GitHub - kaushikgopal/podsync: Auto-align double (or triple) ender podcast recordings. Drop in a master track and individual local tracks — PodSync finds the offset, pads/trims, and outputs aligned files ready for your DAW.

4 min read Original article ↗

Automatically align multi-track podcast recordings to a master track.

For the backstory and an interactive walkthrough of the algorithm, see the blog post.

The problem

Many podcasts are recorded as "double-enders" or "triple-enders" — each participant records their own audio locally while a live session captures everyone together. The result:

  • A master track (the merged live recording with all voices)
  • Individual tracks per participant (higher quality, isolated audio)

The individual tracks are better for editing (cleaner audio, per-person volume control, noise removal), but they don't start at the same time as the master. One host might join a few seconds late, recording devices have different start times, and clock drift means tracks slowly desync over the course of an hour.
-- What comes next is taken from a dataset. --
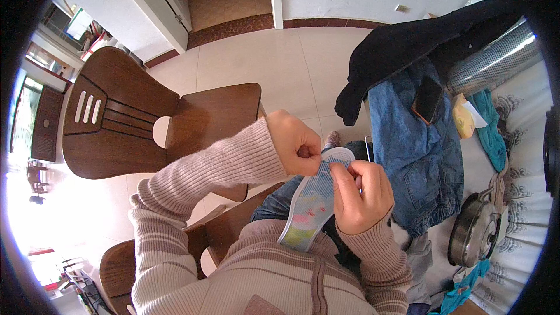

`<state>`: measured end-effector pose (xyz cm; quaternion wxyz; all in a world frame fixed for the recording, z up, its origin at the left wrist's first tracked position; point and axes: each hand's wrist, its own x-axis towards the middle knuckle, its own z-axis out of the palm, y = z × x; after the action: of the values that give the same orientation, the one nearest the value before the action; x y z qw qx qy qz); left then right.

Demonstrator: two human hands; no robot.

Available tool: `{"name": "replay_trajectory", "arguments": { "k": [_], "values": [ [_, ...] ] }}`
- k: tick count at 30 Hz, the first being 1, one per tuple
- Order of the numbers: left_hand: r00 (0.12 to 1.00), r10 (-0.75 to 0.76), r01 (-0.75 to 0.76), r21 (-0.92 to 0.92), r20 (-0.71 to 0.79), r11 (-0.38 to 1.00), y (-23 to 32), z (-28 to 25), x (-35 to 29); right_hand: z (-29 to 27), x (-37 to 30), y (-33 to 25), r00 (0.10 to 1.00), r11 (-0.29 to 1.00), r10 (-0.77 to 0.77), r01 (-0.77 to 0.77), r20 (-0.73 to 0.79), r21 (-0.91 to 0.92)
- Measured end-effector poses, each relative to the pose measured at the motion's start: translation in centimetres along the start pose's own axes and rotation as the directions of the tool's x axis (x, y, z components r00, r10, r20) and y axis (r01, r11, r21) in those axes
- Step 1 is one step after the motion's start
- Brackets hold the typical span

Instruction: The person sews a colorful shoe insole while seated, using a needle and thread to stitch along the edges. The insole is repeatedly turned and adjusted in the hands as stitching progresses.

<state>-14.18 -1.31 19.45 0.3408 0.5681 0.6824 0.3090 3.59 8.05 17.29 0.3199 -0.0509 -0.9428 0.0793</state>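
Note:
A pale insole [312, 198] with blue, pink, red and green patterning lies slantwise over my lap, its lower end against my sweater. My left hand [294, 143] is closed, its fingertips gripping the upper left edge of the insole. From the right, my right hand [364, 195] is closed in a pinch, thumb and forefinger pressed together over the patterned face near the upper end. Whatever is between those fingertips is too small or hidden to make out. Both wrists are covered by ribbed knit cuffs.
A brown wooden chair [216, 116] stands at the left, close to my left forearm. To the right, blue jeans [402, 157] lie with a dark phone [427, 101] on them, beside a black garment [402, 52]. A lidded metal pot [475, 230] sits farther right.

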Motion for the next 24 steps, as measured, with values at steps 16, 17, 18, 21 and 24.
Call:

PodSync fixes this. Give it the master track and the individual tracks, and it outputs new WAV files that are time-aligned to the master. Drop them all into your DAW at position 0:00 and they line up.

How it works

  1. Voice Activity Detection — Uses WebRTC VAD to find where speech actually occurs in each track, then selects up to 3 strong speech candidates (longer, contiguous regions preferred).
  2. Multi-candidate MFCC Cross-Correlation — Extracts Mel-frequency cepstral coefficients (spectral features used in speech recognition) from the master once, then compares each candidate window against it. Long candidates get sub-windows sampled from the start, middle, and end. The highest-confidence match wins; if a second independent region agrees on the same offset, that corroboration is used as a tie-breaker. MFCCs are robust to volume differences, EQ differences, and the fact that a single voice needs to match against a mixed master.
  3. Drift Measurement — Correlates again near the end of the recording and compares the offset to the start. The difference is drift caused by different clock rates between recording devices. PodSync reports the drift so you know if manual adjustment is needed.
  4. Output — Pads or trims each track to match the master's length and writes synced WAV files.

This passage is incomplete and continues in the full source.